Fibroin is known to arrange itself in three structures, called silk I, II, and III. Silk I is the natural form of fibroin, as emitted from the Bombyx mori silk glands. Silk II refers to the arrangement of fibroin molecules in spun silk, which has greater strength and is often used in various commercial applications. Silk III is a recently discovered structure of fibroin. Silk III is formed principally in solutions of fibroin at an interface (i.e. air-water interface, water-oil interface, etc.).

In one embodiment of the present disclosure the polymer comprises fibroin in β-sheet and/or β-turn formation at between about 10 and 70% of its total length, such as between 10 and 70%, such as between 20 and 60%, such as between 30 and 50%, such as about 40%.

In one embodiment of the present disclosure the polymer comprises fibroin in β-sheet and/or β-turn formation at between about 10 and 70% of its total length, such as between 10 and 70%, such as between 10 and 60%, such as between 10 and 40%, such as between 10 and 30%, such as between 10 and 20%, such as about 10%.

In one embodiment of the present disclosure the polymer comprises fibroin in β-sheet and/or β-turn formation at between about 10 and 70% of its total length, such as between 10 and 70%, such as between 20 and 70%, such as between 30 and 70%, such as between 40 and 70%, such as between 50 and 70%, such as between 60 and 70%, such as about 70%.

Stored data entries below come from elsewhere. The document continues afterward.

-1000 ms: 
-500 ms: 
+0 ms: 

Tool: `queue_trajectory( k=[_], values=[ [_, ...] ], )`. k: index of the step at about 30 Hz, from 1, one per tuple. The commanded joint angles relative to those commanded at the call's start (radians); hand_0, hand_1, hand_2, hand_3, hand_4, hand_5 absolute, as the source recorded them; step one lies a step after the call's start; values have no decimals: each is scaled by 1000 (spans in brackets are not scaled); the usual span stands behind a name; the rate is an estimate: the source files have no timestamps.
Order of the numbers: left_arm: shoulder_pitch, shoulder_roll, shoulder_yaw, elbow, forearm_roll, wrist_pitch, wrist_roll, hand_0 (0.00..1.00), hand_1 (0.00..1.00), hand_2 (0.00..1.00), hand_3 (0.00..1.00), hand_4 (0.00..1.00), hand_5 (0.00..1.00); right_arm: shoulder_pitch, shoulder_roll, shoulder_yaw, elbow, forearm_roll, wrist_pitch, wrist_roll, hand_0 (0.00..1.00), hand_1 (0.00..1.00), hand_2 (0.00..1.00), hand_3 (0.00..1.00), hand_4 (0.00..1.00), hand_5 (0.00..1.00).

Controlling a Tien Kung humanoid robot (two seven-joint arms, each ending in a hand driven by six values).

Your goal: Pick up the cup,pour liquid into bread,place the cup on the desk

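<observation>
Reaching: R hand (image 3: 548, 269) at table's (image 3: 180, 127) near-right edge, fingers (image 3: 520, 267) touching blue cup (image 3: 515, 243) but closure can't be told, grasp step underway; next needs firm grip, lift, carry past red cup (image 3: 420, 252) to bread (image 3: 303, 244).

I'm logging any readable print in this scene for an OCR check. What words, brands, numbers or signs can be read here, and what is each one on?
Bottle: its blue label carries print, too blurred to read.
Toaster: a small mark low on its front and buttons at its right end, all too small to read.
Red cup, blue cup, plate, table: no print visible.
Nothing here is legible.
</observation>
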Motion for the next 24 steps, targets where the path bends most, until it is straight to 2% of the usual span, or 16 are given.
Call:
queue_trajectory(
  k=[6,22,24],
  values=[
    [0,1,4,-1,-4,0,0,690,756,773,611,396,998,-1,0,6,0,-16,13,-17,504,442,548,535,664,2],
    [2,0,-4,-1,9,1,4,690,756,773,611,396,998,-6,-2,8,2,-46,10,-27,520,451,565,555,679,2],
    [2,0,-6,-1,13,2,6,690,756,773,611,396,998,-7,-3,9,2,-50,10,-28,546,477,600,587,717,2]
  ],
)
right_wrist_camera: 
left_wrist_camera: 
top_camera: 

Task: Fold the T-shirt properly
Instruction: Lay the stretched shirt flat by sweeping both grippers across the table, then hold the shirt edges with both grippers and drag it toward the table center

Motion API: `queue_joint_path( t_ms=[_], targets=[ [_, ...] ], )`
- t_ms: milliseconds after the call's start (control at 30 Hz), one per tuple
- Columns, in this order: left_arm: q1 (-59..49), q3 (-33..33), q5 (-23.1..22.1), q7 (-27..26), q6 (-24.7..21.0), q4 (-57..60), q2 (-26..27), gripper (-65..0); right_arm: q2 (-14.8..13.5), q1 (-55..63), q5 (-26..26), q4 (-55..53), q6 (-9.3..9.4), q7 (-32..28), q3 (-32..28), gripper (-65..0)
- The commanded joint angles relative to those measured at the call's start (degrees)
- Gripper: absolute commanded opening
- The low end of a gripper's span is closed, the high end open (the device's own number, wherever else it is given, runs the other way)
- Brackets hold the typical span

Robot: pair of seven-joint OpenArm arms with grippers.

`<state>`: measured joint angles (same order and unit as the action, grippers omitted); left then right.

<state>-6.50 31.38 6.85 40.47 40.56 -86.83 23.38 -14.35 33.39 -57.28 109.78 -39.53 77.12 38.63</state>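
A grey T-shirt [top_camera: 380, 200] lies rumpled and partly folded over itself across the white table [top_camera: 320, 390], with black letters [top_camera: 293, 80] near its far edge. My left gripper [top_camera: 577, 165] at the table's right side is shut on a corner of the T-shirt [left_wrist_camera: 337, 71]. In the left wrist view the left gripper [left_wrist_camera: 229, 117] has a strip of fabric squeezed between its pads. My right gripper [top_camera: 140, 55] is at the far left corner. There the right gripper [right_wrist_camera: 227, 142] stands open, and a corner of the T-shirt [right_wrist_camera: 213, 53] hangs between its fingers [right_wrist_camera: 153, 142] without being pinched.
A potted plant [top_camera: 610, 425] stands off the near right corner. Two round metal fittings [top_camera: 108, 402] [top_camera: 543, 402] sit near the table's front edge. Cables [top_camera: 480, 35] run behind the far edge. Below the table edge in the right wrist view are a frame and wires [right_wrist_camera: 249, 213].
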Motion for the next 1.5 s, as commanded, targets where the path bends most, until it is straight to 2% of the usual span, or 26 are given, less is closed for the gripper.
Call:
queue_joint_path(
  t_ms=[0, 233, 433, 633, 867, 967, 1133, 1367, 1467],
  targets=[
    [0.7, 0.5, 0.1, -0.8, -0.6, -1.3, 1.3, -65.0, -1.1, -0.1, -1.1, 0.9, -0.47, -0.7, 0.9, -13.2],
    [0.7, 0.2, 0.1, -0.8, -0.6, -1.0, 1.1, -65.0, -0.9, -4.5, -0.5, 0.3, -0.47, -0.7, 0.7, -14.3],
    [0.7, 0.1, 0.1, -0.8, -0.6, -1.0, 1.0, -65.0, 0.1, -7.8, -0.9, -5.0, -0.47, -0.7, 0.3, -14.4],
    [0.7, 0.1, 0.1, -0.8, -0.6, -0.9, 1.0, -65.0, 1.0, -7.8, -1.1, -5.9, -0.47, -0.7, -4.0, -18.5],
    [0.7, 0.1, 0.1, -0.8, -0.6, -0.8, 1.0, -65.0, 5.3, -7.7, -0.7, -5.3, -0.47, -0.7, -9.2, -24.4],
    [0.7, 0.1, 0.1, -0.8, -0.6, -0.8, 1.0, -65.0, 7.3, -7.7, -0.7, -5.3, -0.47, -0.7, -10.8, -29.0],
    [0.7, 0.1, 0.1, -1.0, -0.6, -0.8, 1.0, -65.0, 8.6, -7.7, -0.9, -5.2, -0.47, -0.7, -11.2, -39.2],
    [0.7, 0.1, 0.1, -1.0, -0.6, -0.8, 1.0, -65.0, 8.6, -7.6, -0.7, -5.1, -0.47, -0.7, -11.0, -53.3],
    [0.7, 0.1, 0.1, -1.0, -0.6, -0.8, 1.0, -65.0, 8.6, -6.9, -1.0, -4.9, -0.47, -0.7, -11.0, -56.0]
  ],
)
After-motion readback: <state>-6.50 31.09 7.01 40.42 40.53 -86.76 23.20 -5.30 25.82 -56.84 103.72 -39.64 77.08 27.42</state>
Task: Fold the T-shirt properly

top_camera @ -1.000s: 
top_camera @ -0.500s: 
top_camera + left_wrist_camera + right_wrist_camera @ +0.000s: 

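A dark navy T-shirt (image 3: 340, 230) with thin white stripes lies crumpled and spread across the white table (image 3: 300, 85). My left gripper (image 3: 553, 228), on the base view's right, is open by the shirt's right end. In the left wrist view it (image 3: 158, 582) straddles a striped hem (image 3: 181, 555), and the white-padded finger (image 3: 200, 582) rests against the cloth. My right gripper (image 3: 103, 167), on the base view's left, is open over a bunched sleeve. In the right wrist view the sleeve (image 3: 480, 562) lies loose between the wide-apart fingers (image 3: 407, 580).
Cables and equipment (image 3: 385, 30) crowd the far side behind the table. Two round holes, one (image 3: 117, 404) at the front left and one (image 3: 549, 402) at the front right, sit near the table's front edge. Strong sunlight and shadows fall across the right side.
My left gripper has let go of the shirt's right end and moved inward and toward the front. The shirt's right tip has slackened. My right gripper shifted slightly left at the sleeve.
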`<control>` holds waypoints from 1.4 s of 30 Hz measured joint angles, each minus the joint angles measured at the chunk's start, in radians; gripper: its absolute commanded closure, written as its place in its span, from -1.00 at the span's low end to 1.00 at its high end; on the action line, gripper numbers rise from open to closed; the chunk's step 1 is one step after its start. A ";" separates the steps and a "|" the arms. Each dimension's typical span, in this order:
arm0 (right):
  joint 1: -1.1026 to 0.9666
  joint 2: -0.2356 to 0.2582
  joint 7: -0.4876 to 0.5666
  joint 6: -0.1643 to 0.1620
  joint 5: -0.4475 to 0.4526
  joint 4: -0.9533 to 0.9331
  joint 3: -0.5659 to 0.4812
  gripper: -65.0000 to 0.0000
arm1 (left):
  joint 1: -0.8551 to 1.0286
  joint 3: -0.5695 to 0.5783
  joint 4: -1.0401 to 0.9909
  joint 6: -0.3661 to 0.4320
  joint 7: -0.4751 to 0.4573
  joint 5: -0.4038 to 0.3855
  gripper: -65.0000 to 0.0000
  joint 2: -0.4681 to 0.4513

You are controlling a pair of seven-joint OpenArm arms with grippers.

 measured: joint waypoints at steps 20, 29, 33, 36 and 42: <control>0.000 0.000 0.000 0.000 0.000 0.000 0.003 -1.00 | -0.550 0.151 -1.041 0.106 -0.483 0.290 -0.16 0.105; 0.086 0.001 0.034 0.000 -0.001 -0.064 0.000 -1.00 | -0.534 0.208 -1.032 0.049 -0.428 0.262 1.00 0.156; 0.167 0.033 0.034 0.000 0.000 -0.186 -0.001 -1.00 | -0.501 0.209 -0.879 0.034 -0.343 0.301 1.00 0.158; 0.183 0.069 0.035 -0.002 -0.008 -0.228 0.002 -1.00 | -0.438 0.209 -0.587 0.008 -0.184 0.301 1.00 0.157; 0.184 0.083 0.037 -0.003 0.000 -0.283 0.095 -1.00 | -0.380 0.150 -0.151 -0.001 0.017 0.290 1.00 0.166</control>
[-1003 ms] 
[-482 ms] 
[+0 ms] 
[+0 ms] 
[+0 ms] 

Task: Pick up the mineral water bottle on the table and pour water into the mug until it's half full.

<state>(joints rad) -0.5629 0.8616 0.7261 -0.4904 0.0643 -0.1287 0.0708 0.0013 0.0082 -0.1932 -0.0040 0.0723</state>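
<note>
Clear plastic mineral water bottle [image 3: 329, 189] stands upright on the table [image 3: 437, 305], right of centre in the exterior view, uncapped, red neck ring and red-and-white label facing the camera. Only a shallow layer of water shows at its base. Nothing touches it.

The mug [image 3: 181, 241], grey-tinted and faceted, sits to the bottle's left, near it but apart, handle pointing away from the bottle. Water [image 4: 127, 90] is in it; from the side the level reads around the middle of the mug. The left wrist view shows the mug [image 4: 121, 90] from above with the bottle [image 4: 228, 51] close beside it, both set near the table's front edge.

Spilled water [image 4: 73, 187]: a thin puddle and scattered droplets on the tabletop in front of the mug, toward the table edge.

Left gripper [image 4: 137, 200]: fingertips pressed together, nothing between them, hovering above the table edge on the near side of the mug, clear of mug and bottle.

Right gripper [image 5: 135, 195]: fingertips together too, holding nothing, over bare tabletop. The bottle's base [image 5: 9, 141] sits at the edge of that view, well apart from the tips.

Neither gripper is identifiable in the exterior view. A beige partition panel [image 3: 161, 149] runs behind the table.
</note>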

In an embodiment of the present disclosure, the polymer is (silk) fibroin, wherein the polymer is in β-sheet and/or β-turn formation along a total fraction of its total length that is higher, preferably at least 10% higher, more preferably at least 20% higher, yet more preferably at least 30% higher, even more preferably at least 60% higher, most preferably at least 80% higher, than the fraction of the total length of an isolated and/or unmixed (silk) fibroin. In an embodiment of the present disclosure, the polymer comprises β-sheet and/or β-turn formations along a total fraction of its total length that is at least 20%, more preferably at least 25%, yet more preferably at least 30%, even yet more preferably at least 35%, once more even yet more preferably at least 40%, most preferably at least 50% of the total length of the polymer.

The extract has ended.